• [Problem] Return every entry below exactly as written.

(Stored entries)
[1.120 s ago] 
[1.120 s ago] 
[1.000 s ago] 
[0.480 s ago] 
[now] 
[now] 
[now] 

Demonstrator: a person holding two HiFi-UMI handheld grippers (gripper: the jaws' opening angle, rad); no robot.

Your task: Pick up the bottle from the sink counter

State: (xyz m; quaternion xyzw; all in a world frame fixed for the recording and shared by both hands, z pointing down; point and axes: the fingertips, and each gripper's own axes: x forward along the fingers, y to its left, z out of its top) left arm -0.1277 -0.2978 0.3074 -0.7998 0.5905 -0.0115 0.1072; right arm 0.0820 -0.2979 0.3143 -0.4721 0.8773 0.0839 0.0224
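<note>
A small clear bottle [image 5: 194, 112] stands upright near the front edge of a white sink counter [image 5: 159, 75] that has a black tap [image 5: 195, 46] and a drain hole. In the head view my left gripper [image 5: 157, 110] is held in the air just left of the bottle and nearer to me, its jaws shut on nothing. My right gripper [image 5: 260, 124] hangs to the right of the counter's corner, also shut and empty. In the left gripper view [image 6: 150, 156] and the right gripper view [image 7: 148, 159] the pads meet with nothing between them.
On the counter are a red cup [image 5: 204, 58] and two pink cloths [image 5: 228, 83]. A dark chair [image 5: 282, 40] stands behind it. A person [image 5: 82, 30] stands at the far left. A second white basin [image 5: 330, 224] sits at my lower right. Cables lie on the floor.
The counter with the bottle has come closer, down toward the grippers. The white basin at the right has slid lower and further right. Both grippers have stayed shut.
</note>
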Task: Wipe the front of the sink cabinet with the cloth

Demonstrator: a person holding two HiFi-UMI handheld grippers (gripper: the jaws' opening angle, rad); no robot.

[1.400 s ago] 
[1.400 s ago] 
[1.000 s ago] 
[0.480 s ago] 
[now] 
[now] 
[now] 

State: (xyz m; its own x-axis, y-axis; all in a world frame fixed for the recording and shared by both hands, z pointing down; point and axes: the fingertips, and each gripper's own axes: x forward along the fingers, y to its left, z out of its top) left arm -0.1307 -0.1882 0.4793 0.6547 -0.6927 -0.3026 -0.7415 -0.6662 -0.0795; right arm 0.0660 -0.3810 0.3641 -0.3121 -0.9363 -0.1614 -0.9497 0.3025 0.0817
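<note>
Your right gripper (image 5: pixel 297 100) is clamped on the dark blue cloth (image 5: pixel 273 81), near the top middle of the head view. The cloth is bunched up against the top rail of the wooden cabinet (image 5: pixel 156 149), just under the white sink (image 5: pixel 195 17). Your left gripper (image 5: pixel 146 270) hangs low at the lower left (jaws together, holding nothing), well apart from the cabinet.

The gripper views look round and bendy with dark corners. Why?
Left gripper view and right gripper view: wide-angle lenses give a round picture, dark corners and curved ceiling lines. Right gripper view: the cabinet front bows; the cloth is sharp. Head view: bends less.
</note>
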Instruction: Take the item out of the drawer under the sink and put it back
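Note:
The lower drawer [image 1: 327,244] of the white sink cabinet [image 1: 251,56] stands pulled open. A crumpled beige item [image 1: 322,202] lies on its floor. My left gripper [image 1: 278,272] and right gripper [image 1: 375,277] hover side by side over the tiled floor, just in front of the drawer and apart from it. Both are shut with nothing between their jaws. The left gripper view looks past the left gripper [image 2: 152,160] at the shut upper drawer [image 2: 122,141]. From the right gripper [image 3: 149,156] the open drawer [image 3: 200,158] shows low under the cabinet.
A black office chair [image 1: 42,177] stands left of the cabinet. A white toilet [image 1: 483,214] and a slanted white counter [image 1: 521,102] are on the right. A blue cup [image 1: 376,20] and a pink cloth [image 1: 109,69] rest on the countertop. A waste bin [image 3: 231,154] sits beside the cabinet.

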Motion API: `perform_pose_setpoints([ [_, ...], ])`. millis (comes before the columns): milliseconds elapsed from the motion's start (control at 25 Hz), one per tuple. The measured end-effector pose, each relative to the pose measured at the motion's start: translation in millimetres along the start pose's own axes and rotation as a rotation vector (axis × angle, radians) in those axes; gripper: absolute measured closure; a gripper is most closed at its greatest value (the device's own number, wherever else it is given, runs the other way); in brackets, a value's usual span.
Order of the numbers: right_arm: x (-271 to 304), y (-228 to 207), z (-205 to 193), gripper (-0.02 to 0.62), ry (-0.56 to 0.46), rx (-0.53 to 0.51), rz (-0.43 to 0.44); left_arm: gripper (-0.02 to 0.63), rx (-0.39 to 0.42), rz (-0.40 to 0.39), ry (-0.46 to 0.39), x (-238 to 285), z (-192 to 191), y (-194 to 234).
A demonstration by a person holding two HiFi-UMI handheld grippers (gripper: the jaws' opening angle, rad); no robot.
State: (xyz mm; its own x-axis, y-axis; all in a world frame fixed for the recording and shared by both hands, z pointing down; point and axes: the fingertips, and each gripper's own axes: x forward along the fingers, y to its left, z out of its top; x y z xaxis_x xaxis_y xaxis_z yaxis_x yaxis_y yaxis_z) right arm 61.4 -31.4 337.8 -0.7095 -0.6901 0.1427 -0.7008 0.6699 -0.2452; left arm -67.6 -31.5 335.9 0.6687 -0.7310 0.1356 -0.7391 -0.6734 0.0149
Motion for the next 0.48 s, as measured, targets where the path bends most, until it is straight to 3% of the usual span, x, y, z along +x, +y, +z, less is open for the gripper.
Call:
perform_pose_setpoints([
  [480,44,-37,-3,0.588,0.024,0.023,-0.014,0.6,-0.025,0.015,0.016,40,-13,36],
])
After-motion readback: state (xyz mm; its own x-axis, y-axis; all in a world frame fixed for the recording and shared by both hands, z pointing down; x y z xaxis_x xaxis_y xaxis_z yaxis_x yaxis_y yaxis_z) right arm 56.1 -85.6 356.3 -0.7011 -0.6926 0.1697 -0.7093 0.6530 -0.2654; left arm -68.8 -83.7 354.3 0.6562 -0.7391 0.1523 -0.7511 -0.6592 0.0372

• [Answer box]
[1.120 s ago] 
[1.120 s ago] 
[1.000 s ago] 
[0.480 s ago] 
[now] 
[now] 
[now] 

Demonstrator: a person holding two HiFi-UMI handheld grippers (gripper: the jaws' opening angle, rad); no robot.

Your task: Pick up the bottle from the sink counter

State: (xyz m; quaternion xyzw; all in a world frame fixed for the recording and shared by both hands, z pointing down; point and axes: the fingertips, and each gripper's own axes: x forward along the fingers, y to its left, z out of its top) left arm -0.1277 -0.2978 0.3074 -0.7998 0.5905 -0.0115 0.1072; right arm 0.0820 -0.2979 0.3143 -0.4721 0.8773 0.0839 0.0224
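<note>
A small clear bottle [image 5: 194, 112] stands upright near the front edge of a white sink counter [image 5: 159, 75] that has a black tap [image 5: 195, 46] and a drain hole. In the head view my left gripper [image 5: 157, 110] is held in the air just left of the bottle and nearer to me, its jaws shut on nothing. My right gripper [image 5: 260, 124] hangs to the right of the counter's corner, also shut and empty. In the left gripper view [image 6: 150, 156] and the right gripper view [image 7: 148, 159] the pads meet with nothing between them.
On the counter are a red cup [image 5: 204, 58] and two pink cloths [image 5: 228, 83]. A dark chair [image 5: 282, 40] stands behind it. A person [image 5: 82, 30] stands at the far left. A second white basin [image 5: 330, 224] sits at my lower right. Cables lie on the floor.
The counter with the bottle has come closer, down toward the grippers. The white basin at the right has slid lower and further right. Both grippers have stayed shut.
</note>
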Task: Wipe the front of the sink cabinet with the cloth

Demonstrator: a person holding two HiFi-UMI handheld grippers (gripper: the jaws' opening angle, rad); no robot.

[1.400 s ago] 
[1.400 s ago] 
[1.000 s ago] 
[0.480 s ago] 
[now] 
[now] 
[now] 

State: (xyz m; its own x-axis, y-axis; all in a world frame fixed for the recording and shared by both hands, z pointing down; point and axes: the fingertips, and each gripper's own axes: x forward along the fingers, y to its left, z out of its top) left arm -0.1307 -0.1882 0.4793 0.6547 -0.6927 -0.3026 -0.7415 -0.6662 -0.0795; right arm 0.0660 -0.3810 0.3641 -0.3121 -0.9363 -0.1614 -0.9497 0.3025 0.0817
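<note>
Your right gripper (image 5: pixel 297 100) is clamped on the dark blue cloth (image 5: pixel 273 81), near the top middle of the head view. The cloth is bunched up against the top rail of the wooden cabinet (image 5: pixel 156 149), just under the white sink (image 5: pixel 195 17). Your left gripper (image 5: pixel 146 270) hangs low at the lower left (jaws together, holding nothing), well apart from the cabinet.

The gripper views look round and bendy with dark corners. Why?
Left gripper view and right gripper view: wide-angle lenses give a round picture, dark corners and curved ceiling lines. Right gripper view: the cabinet front bows; the cloth is sharp. Head view: bends less.
</note>
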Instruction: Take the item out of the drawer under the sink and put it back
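Note:
The lower drawer [image 1: 327,244] of the white sink cabinet [image 1: 251,56] stands pulled open. A crumpled beige item [image 1: 322,202] lies on its floor. My left gripper [image 1: 278,272] and right gripper [image 1: 375,277] hover side by side over the tiled floor, just in front of the drawer and apart from it. Both are shut with nothing between their jaws. The left gripper view looks past the left gripper [image 2: 152,160] at the shut upper drawer [image 2: 122,141]. From the right gripper [image 3: 149,156] the open drawer [image 3: 200,158] shows low under the cabinet.
A black office chair [image 1: 42,177] stands left of the cabinet. A white toilet [image 1: 483,214] and a slanted white counter [image 1: 521,102] are on the right. A blue cup [image 1: 376,20] and a pink cloth [image 1: 109,69] rest on the countertop. A waste bin [image 3: 231,154] sits beside the cabinet.
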
Motion API: `perform_pose_setpoints([ [_, ...], ])`. millis (comes before the columns): milliseconds elapsed from the motion's start (control at 25 Hz), one per tuple. The measured end-effector pose, each relative to the pose measured at the motion's start: translation in millimetres along the start pose's own axes and rotation as a rotation vector (axis × angle, radians) in those axes; gripper: absolute measured closure; a gripper is most closed at its greatest value (the device's own number, wherever else it is given, runs the other way); in brackets, a value's usual span.
Order of the numbers: right_arm: x (-271 to 304), y (-228 to 207), z (-205 to 193), gripper (-0.02 to 0.62), ry (-0.56 to 0.46), rx (-0.53 to 0.51), rz (-0.43 to 0.44); left_arm: gripper (-0.02 to 0.63), rx (-0.39 to 0.42), rz (-0.40 to 0.39), ry (-0.46 to 0.39), x (-238 to 285), z (-192 to 191), y (-194 to 234).
A demonstration by a person holding two HiFi-UMI handheld grippers (gripper: the jaws' opening angle, rad); no robot.
State: (xyz mm; its own x-axis, y-axis; all in a world frame fixed for the recording and shared by both hands, z pointing down; point and axes: the fingertips, and each gripper's own axes: x forward along the fingers, y to its left, z out of its top; x y z xaxis_x xaxis_y xaxis_z yaxis_x yaxis_y yaxis_z) right arm 61.4 -31.4 337.8 -0.7095 -0.6901 0.1427 -0.7008 0.6699 -0.2452; left arm -67.6 -31.5 335.9 0.6687 -0.7310 0.1356 -0.7391 -0.6734 0.0149
Motion for the next 0.48 s, as measured, targets where the path bends most, until it is straight to 3% of the usual span, x, y, z along +x, +y, +z, less is open for the gripper.
Call:
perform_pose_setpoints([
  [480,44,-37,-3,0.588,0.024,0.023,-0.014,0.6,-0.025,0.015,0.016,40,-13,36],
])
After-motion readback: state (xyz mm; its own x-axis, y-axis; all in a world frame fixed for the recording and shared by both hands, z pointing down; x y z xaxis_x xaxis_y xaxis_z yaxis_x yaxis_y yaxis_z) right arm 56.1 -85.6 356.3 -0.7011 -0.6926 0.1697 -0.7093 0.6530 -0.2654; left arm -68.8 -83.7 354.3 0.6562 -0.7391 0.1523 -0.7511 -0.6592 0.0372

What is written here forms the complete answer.